En el refectorio, el equipo de servidores se afana sacando los carritos del “lofis”, palabra aún más extraña, si cabe, que la de refectorio. Las puertas batientes que dan acceso a la cocina se convierten en un pequeño juego con las idas y venidas de los compañeros servidores del turno semanal. Se trata de acarrear, desde la cocina, las perolas con el segundo plato y recoger los platos vacíos de la sopa de maizena para llevarlos al “lofis” con la mayor celeridad posible, evitando chocar con los compañeros que hacen lo mismo en sentido inverso. Algunos, con intenciones más bien dudosas, empujan la puerta de doble hoja con toda la fuerza para que el resorte forzado al máximo la lleve veloz hacia el otro extremo. Si en el camino choca con el carro de un compañero que viene raudo a recoger otra cestona de pan, diversión asegurada.
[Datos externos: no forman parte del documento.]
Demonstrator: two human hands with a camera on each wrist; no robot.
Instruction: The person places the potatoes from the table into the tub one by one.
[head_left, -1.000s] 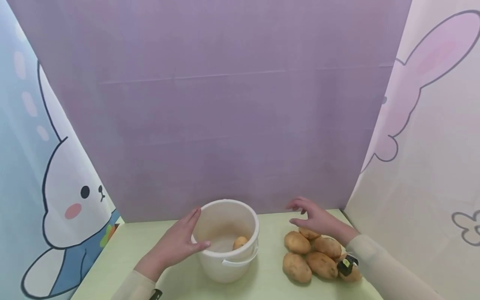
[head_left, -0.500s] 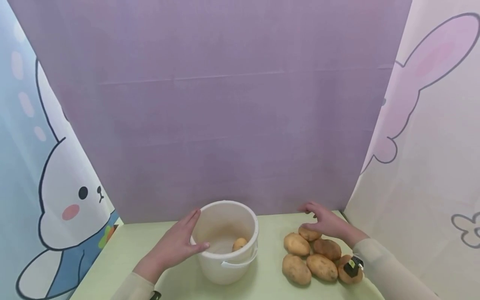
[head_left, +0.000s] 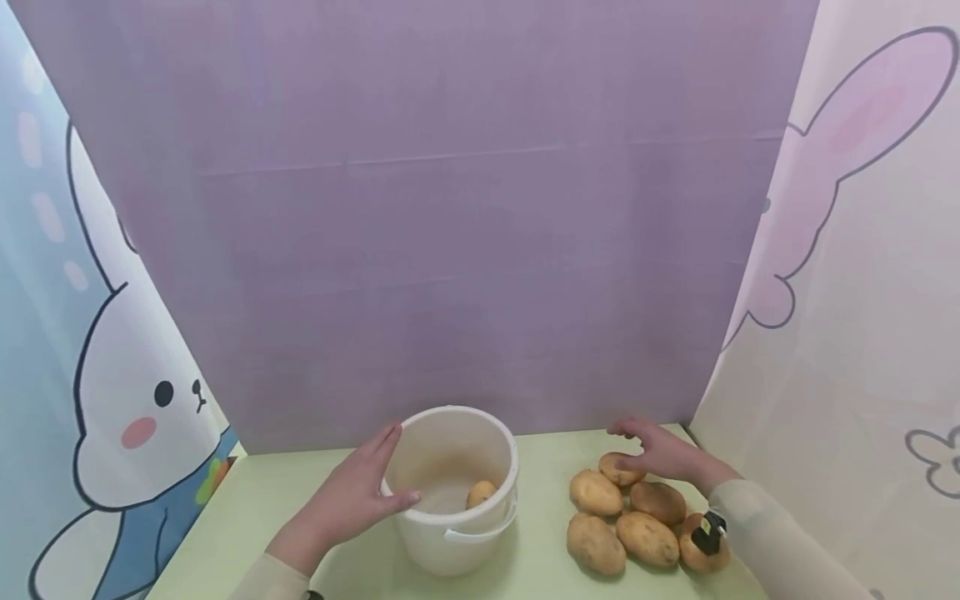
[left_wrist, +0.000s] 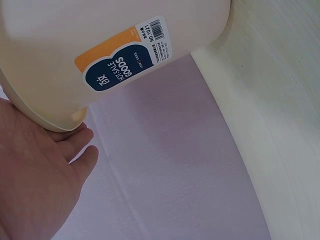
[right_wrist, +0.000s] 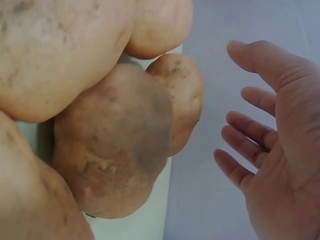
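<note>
A white plastic bucket (head_left: 456,533) stands on the pale green table (head_left: 300,500) with one small potato (head_left: 481,493) inside. My left hand (head_left: 352,496) lies flat against the bucket's left wall, thumb on the rim; the left wrist view shows the bucket (left_wrist: 100,45) with its label beside the palm (left_wrist: 35,175). To the right lies a pile of several potatoes (head_left: 637,517). My right hand (head_left: 660,450) hovers with relaxed fingers over the farthest potato (head_left: 618,468). The right wrist view shows the hand (right_wrist: 270,145) spread and apart from the potatoes (right_wrist: 115,140).
A purple backdrop (head_left: 450,208) closes the back of the table. Cartoon rabbit curtains hang at the left (head_left: 112,400) and right (head_left: 862,250). A small black device (head_left: 707,533) sits on my right sleeve above the nearest potato.
My right hand has moved right and down, from the gap between bucket and pile to just above the farthest potato. The left hand has stayed on the bucket.
</note>
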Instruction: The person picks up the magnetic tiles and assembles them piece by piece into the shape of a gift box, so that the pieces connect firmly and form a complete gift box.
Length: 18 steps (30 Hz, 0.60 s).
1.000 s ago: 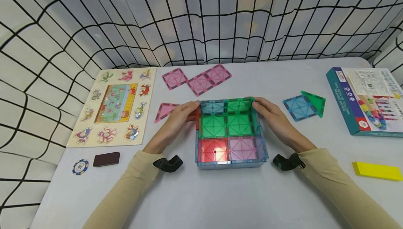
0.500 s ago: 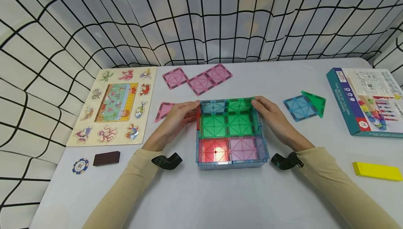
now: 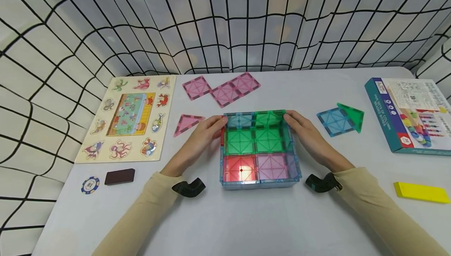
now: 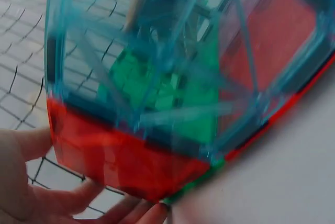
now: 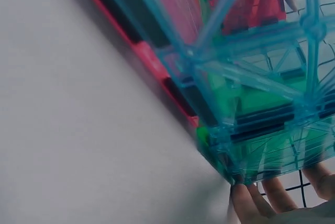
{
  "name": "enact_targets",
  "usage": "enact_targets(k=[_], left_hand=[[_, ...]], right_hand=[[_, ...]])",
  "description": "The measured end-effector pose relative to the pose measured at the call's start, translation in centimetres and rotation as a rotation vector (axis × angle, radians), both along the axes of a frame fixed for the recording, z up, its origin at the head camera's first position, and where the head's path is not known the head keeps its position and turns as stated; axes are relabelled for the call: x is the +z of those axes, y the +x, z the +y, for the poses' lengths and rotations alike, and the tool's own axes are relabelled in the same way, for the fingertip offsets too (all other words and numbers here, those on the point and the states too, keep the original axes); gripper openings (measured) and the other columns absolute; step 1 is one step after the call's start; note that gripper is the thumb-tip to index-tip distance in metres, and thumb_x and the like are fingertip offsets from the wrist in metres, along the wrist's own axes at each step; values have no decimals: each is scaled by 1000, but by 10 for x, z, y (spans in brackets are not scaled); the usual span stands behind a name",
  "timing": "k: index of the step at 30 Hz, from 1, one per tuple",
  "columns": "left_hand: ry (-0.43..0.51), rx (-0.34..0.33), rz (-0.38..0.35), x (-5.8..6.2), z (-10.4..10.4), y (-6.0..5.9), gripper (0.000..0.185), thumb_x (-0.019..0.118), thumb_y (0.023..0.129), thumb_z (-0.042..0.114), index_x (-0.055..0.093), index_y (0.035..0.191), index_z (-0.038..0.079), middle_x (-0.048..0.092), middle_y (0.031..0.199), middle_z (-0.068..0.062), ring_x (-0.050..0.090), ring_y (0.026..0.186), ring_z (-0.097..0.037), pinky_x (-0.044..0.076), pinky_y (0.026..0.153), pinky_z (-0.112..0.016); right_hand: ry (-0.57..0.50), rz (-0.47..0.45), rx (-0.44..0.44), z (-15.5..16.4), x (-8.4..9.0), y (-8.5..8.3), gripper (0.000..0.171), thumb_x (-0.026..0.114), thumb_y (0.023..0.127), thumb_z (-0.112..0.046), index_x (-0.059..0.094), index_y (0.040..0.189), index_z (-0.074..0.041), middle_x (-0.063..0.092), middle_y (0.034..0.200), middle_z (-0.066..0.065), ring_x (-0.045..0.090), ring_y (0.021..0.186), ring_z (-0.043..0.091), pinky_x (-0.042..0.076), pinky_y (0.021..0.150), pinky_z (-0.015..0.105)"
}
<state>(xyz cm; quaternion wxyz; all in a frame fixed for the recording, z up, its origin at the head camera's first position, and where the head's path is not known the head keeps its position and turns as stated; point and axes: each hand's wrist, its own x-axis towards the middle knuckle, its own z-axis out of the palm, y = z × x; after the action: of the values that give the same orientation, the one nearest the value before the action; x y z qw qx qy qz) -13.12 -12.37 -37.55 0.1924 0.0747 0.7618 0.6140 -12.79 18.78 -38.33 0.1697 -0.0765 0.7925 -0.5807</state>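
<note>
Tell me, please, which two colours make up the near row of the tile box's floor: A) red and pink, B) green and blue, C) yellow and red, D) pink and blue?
A: in the head view the tile box shows a red square beside a pink one in its near row.

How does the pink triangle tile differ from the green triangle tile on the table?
The pink triangle tile lies alone, left of the tile box, by the left hand. The green triangle tile lies right of the box, joined to a blue square tile. Both lie flat and are see-through.
</note>
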Motion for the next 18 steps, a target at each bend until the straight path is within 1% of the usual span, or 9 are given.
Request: enact_targets(k=[2, 4, 6, 8, 10, 13, 16, 18], left_hand=[[-53, 14, 3, 4, 4, 6, 59, 45, 112, 38, 41, 156, -1, 49, 154, -18, 49, 142, -33, 38, 119, -51], [-95, 26, 8, 6, 8, 10, 61, 44, 113, 39, 38, 157, -2, 49, 154, -19, 49, 141, -33, 39, 119, -52], [-134, 29, 18, 8, 10, 15, 61, 42, 113, 39, 37, 159, -2, 51, 152, -20, 49, 138, -32, 39, 118, -52], [-151, 12, 22, 9, 11, 19, 63, 39, 114, 38, 32, 161, -2, 48, 155, -18, 46, 139, -30, 38, 119, -53], [-144, -15, 23, 8, 11, 22, 63, 37, 114, 37, 26, 164, 1, 45, 158, -17, 43, 139, -31, 36, 119, -54], [-94, -33, 10, 4, 8, 23, 65, 35, 114, 38, 17, 167, 4, 31, 168, -14, 34, 150, -31, 31, 122, -54], [-37, -29, 10, 1, 6, 23, 63, 32, 115, 36, 19, 166, 3, 28, 169, -15, 26, 155, -31, 26, 124, -54], [-15, -24, 16, -1, 5, 22, 61, 33, 115, 35, 21, 166, 3, 28, 169, -13, 23, 157, -29, 24, 125, -54]], right_hand=[[10, -17, 8, 1, 0, 4, 69, 34, 114, -44, 18, 165, 0, 17, 172, 19, 13, 160, 36, 16, 127, 57], [15, -27, 12, 2, 0, 9, 72, 34, 114, -44, 12, 166, 0, 13, 173, 20, 12, 160, 37, 16, 126, 57], [14, -27, 21, 2, 0, 15, 73, 34, 114, -45, 11, 166, 0, 12, 173, 20, 12, 160, 38, 17, 126, 58], [28, -20, 32, 2, -1, 20, 73, 33, 114, -45, 9, 167, 0, 11, 173, 19, 12, 159, 39, 19, 125, 59], [39, -18, 39, 2, -1, 24, 72, 32, 114, -45, 8, 167, -2, 10, 174, 18, 12, 159, 39, 20, 125, 59], [46, -9, 44, 1, -1, 25, 71, 31, 115, -45, 8, 167, -3, 10, 174, 18, 12, 159, 39, 21, 124, 60], [40, -6, 36, 0, 0, 25, 72, 32, 114, -46, 8, 168, -4, 11, 174, 17, 12, 160, 39, 20, 125, 59], [38, -6, 30, 0, 0, 25, 72, 32, 114, -47, 8, 168, -4, 11, 174, 17, 11, 160, 38, 20, 125, 59]])
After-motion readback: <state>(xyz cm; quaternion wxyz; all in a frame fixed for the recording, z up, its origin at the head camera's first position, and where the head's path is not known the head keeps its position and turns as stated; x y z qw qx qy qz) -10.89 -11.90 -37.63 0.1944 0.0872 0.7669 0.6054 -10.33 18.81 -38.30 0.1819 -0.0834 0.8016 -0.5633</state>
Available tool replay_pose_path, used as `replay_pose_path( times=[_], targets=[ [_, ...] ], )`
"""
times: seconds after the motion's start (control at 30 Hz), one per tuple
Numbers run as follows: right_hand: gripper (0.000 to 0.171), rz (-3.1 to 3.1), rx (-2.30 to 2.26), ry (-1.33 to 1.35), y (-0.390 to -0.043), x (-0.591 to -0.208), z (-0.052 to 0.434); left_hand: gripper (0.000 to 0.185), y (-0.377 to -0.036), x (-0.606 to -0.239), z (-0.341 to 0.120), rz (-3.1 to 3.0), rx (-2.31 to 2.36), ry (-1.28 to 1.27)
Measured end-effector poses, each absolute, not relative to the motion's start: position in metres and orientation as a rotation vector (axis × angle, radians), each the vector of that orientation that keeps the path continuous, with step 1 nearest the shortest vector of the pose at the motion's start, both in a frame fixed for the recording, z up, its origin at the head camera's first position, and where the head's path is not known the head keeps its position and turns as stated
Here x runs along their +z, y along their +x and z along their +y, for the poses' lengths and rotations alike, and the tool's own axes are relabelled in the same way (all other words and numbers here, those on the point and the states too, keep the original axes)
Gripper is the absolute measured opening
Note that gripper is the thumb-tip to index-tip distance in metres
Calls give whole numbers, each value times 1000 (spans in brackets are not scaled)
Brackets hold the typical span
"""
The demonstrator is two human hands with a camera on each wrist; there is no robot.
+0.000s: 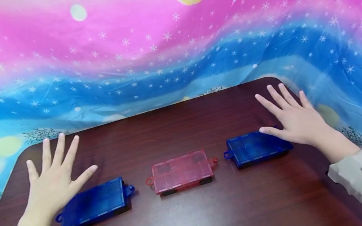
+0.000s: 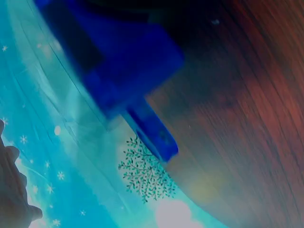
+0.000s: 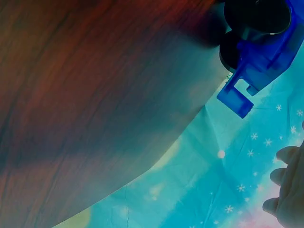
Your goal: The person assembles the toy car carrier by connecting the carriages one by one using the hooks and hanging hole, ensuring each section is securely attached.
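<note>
Three flat, see-through toy wagons with black wheels stand in a loose row, apart from each other. On the left is a blue wagon [image 1: 98, 202], in the middle a red wagon [image 1: 182, 172], on the right another blue wagon [image 1: 250, 148]. Each has a ring coupling at its left end; pegs show at the right ends of the left and middle ones. My left hand [image 1: 52, 184], fingers spread, hovers over the left wagon's far left corner. With fingers fanned out, my right hand [image 1: 296, 119] is by the right wagon, its thumb overlapping that wagon's far edge. Neither hand grips anything.
The wagons stand on a dark brown wooden table [image 1: 193, 224] with rounded far corners. Behind it and along its sides hangs a pink and blue cloth [image 1: 140, 47] printed with snowflakes. Wrist views show the blue wagon's coupling [image 2: 154, 133] and a black wheel [image 3: 256, 19] close up.
</note>
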State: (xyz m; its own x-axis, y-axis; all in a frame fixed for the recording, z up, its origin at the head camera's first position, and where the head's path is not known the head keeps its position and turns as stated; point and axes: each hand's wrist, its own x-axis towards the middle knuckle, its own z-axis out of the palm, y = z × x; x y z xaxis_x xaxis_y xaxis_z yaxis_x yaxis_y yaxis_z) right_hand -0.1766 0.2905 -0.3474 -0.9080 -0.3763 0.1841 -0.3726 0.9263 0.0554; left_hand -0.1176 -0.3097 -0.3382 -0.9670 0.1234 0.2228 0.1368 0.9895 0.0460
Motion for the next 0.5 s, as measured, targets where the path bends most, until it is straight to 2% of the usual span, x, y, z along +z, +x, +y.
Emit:
replay_pose_path(
  times=[0.5],
  targets=[
    [87,-2902,59,682,-166,-354,284,89,-119,-343,-287,-2914,-169,-322]
  ],
)
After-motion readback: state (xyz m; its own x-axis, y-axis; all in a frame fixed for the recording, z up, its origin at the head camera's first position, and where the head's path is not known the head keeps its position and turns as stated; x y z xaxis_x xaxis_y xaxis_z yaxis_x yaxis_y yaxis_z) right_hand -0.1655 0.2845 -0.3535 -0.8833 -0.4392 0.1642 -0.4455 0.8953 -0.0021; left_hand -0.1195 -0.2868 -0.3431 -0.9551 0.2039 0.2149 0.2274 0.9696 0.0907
Eso sí, que no se aperciba el prefecto de disciplina. Las buenas hermanas de la cocina son más bondadosas y, ocasionalmente, hasta se divierten con el juego infantil que imita la entrada en el saloon de fieros pistoleros. Al cocinero atareado en los fogones no parecen preocuparle demasiado las gamberradas de los alumnos. Ni siquiera los bichitos en las lentejas. Lo cierto, al decir de algunos, es que la calidad de la comida –si alguna vez la tuvo- se ha ido degradando con el paso de los meses. Perspicaces como nos hemos vuelto con el paso de los años, siempre le recordamos con el cigarro encendido, la ceniza, inevitablemente, desparramándose por filetes rusos y hojas de lechuga. Algunos aseveran, tantos años después, que la calidad desquiciada de la comida tuvo orígenes familiares. Hasta recuerdan, osados, que al morirse su esposa, le debió de entrar tal tristeza y depresión que los puñados de sal los repartía al azar, y el aceite requemado había perdido por completo todas las moléculas esenciales, evaporadas, para que pudiera ser denominado como tal. Para mí, resulta un misterio, aunque no lo desdigo, que alguien sea capaz de recordar desde los 12 años una tragedia familiar ajena asociada a unas lentejas mal condimentadas. O acaso semejante capacidad de la memoria posea toda la lógica del mundo.
Deben de ser las mismas razones, plenas de misterio, poderosas, por las cuales me acuerdo, de la sopa de leche fría y una gruesa y espesa tortilla de patatas. Como si lo hubiera cenado anoche. ¡Quiero repetir!